7:59 a.m. With budget cuts totaling about 12 percent since 2007, parents and teachers are increasingly taking on the burden of providing basic supplies. Parents are showing up to PS 169, also in Sunset Park, with shopping bags bulging with supplies the school asked them to bring, Anna reports. One mom has two girls enrolled in the school, and two big bags per girl. Her bags are stuffed with pencils, Kleenex, baby wipes, toilet paper, notebooks, binders, and more.

Anna says she hasn’t heard a student speaking a language other than Spanish or Chinese all morning. More than half of PS 169’s students are Hispanic and another 41 percent are Asian. More than 45 percent of students are considered English language learners.

Adding to the confusion at PS 169: Each of the school’s grades was supposed to enter through a different door.

7:50 a.m. Twitter is flush with posts about the first day of school. Parents are posting pictures before their kids head out the door, and teachers are sharing their anxieties. “Yay first day of school!
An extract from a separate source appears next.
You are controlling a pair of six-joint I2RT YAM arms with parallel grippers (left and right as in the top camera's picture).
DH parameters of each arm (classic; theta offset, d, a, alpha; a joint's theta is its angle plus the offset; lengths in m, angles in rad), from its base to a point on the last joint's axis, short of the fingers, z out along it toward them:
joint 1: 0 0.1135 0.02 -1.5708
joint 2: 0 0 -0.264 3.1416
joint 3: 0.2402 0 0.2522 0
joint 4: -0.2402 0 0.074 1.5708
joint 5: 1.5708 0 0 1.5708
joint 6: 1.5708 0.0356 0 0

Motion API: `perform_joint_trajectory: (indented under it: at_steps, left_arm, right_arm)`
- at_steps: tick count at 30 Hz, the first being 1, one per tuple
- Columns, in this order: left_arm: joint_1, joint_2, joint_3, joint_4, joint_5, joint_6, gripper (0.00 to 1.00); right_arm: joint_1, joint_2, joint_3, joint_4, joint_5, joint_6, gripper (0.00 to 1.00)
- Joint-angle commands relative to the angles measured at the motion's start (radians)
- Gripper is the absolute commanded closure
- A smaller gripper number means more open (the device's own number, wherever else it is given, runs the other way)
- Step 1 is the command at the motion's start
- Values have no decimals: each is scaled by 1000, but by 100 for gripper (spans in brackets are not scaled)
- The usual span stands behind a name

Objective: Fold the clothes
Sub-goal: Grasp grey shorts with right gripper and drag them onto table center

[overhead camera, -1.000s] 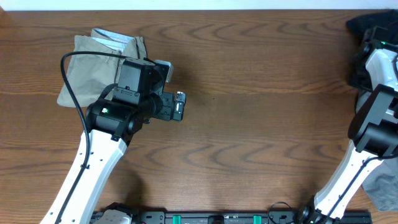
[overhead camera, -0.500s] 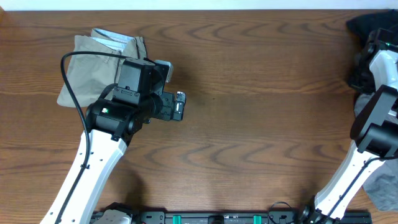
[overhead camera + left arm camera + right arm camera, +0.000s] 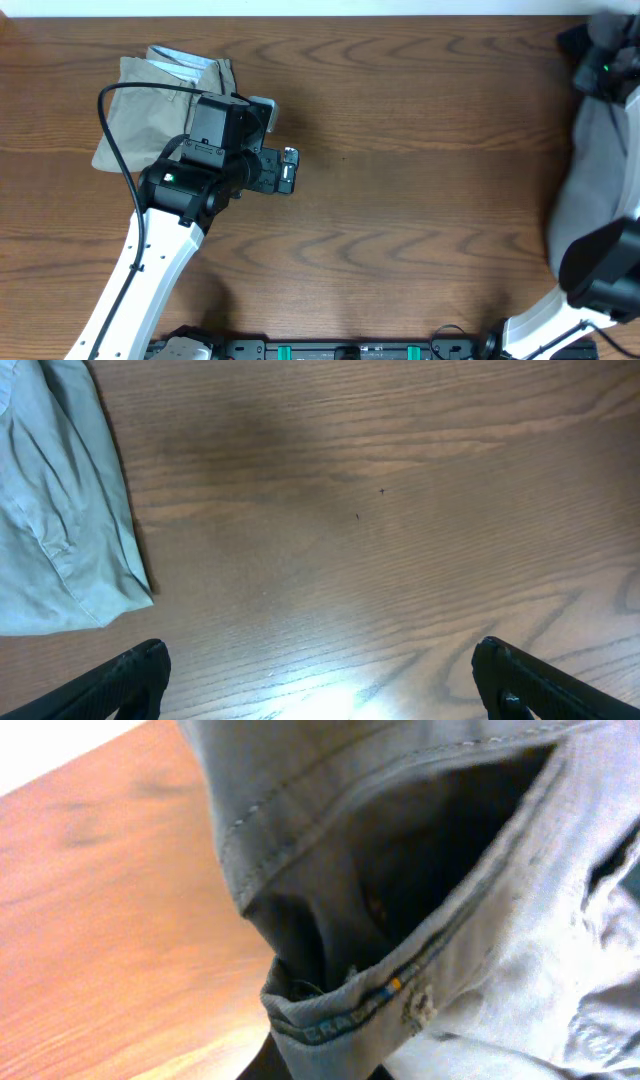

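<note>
Khaki shorts (image 3: 140, 105) lie in a folded heap at the far-left corner of the table (image 3: 420, 200), flat on the wood, with a paler waistband edge along the side nearest the table's back edge. The left arm (image 3: 165, 230) reaches in from the table's near edge, and its wrist hangs over the inner edge of that heap. In the left wrist view the left claw (image 3: 320, 672) is spread wide — one dark fingertip in each lower corner — with only table wood between the tips. It holds nothing, and the khaki cloth lies off to one side, clear of both fingers.

At the table's right end the grey shorts (image 3: 595, 170) are up off the wood, hanging in a long drape from the right claw (image 3: 605, 65) and covering much of the right arm (image 3: 600, 285) below it. The right wrist view is filled with this grey cloth: a stitched waistband, a dark open inside, and a printed band bunched low in the view. The claw looks closed on that bunch, but its fingers are almost wholly buried in cloth — how tightly they grip cannot be told. A black garment (image 3: 568, 40) lies at the table's far-right corner, just beside the raised claw.
</note>
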Motion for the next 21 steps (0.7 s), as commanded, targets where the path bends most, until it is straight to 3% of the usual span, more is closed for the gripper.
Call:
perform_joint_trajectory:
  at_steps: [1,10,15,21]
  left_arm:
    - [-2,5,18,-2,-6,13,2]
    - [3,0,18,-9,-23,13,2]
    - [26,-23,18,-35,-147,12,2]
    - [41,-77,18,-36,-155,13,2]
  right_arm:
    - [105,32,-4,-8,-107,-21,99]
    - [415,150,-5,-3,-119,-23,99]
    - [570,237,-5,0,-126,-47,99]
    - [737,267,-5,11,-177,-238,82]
Boo, my throat hurting and being really scratchy. Boo,” wrote BNiche, a second-year third-grade teacher named Brent who is part of the city’s Teaching Fellows program.

7:38 a.m. Maura grabbed a few minutes with PS 172 principal Jack Spatola just before city dignitaries descended on the Sunset Park school. She asked him whether the school, known for its high test scores, would be making any changes as a result of the state’s toughened test standards.

Not more than usual, Spatola answered. “When you individualize like we do, you’re doing something different every day,” he said, adding that PS 172 has long put a lot of energy into tailoring instruction to every student’s particular needs.

So will the state’s test score debacle have no affect on PS 172? “In terms of the new tests? The new cutoff scores? No,” Spatola said. “We never aim for that. If you do, you’re at the mercy of outside forces.”

7:32 a.m. Also on hand at PS 172 is Jim Devor, the president of the elected parent council for District 15, where the school is located. “As much as this school is a really great school, and it is, I wish they would honor some of the other promises they’ve made to Sunset Park,” Devor said about the city’s Department of Education. Among those promises, he said: a new school to ease crowding and a new playground for PS 172.

7:27 a.m. Klein just arrived at PS 172 and gave a hug and kiss to Christopher, a kindergartner who was one of the students to arrive when his parents dropped him off early along with a teacher.

Chatting with a student named Karly, Klein, principals union president Ernest Logan, and PS 172 Principal Jack Spatola bantered about recent changes to city schools. “I love it all the time, but I have been particularly happy since you came on board,” Spatola said to Klein.

7:10 a.m. Maura just arrived at the first school on the chancellor’s itinerary, PS 172 in Brooklyn’s Sunset Park.